MongoDB 对单个文档的操作时是原子性的(atomic)。原子性是指一个操作的结果要么有要么没有,不可再切割,换句话说叫 “all or nothing”。从MongoDB 4.0开始,副本集(Replica set)开始支持多个文档级别的原子性,即多文档事务(muti-document transaction)。在同一个事务中,对跨越不同数据库或集合下的多个文档操作,如果全部操作成功,则该事务被成功提交(commit);如果某些操作出现失败,则整个事务会终止(abort),操作中对数据库的改动会被丢弃。只有在事务被成功提交之后,操作的结果才能被事务外看到,事务正在进行或者事务失败,其中的操作对外都不可见。单个mongod服务和分片集群(sharded cluster)暂不支持事务。MongoDB官方预计在4.2版本左右对分片集群加入对事务的支持。另外,需要注意的是,多文档事务会引入更大的性能开销,在场景允许的情况下,尽可能考虑用嵌套文档或数组的单文档操作方式来解决问题。
会话和事务的主要应用场景其实都是多个的时序性操作,即流水线形式。因此 DBManager 加入了session_pipeline(self, pipeline)
和 transaction_pipeline(self, pipeline)
的操作方法。首先引入表征操作的类Operation,描述一个操作作用的层次(client, db或coll)、操作方法、参数和操作结果需要调用的回调函数,见名知意,不再赘解。多个操作 Operation 类的实例构成的list 为pipeline, 作为session_pipeline(self, pipeline)
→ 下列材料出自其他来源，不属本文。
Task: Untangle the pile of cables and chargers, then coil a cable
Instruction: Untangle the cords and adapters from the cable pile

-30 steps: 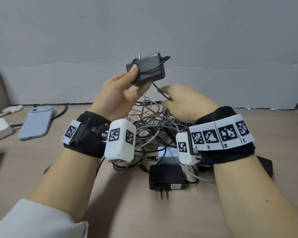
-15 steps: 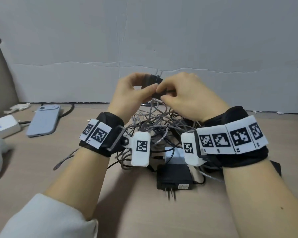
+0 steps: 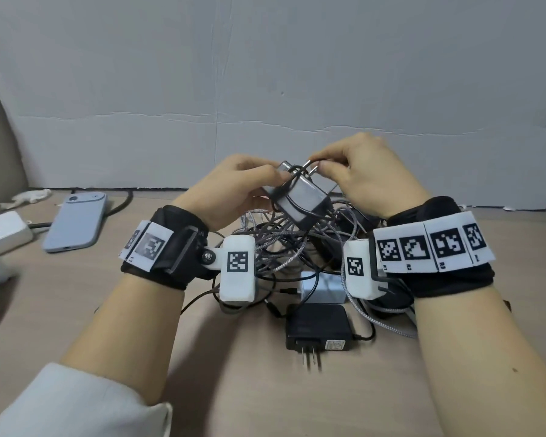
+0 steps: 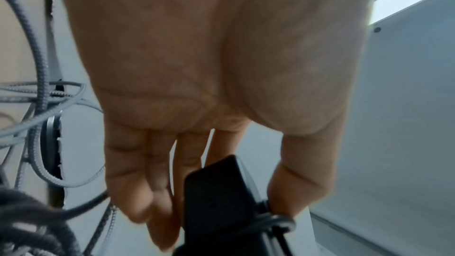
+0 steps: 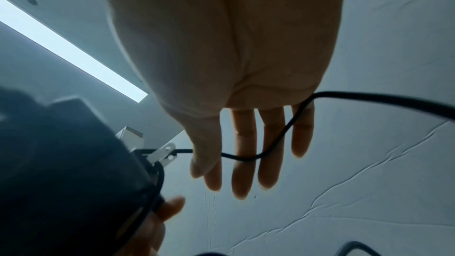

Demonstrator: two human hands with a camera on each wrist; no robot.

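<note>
Your forearms enter from the near edge over a pale wooden tabletop (image 3: pixel 265 402), a white sleeve (image 3: pixel 76 402) on the left one. Nearest you lies a black adapter (image 3: pixel 317 326), flat on the wood with its prongs pointing toward you. Just behind it sits a white charger block (image 3: pixel 323 287), partly covered by wires. Behind that rises the tangle of cables (image 3: pixel 284 247), grey braided strands mixed with thin black ones, heaped between your two wrists.

Above the tangle, held off the table, is a black charger (image 3: pixel 300 197): a glossy rectangular body, tilted, with two metal prongs at its far upper end and a thin black cord (image 5: pixel 275 143) looped round it. Your left hand (image 3: pixel 234 187) grips the charger's left side, thumb on the near face and fingers curled behind; the left wrist view shows the fingers (image 4: pixel 138 178) and thumb clamped on opposite faces of the body. Your right hand (image 3: pixel 369 178) pinches the cord just beside the prongs, thumb and forefinger together on it; in the right wrist view the cord runs across the other fingers (image 5: pixel 268 153), which hang fairly straight and slightly spread.

To the far left a blue-grey phone (image 3: pixel 74 225) lies face down, with a white box (image 3: pixel 4 231) beside it. Behind everything stands a creased white backdrop (image 3: pixel 265 89).
</note>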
和 transaction_pipeline(self, pipeline)
的输入参数。pipeline 操作的每一步的输出会写入到对应Operation 类的实例的out属性中。
class Operation: """Operation for constructing sequential pipeline. Only used in DBManager.session_pipeline() or transaction_pipeline().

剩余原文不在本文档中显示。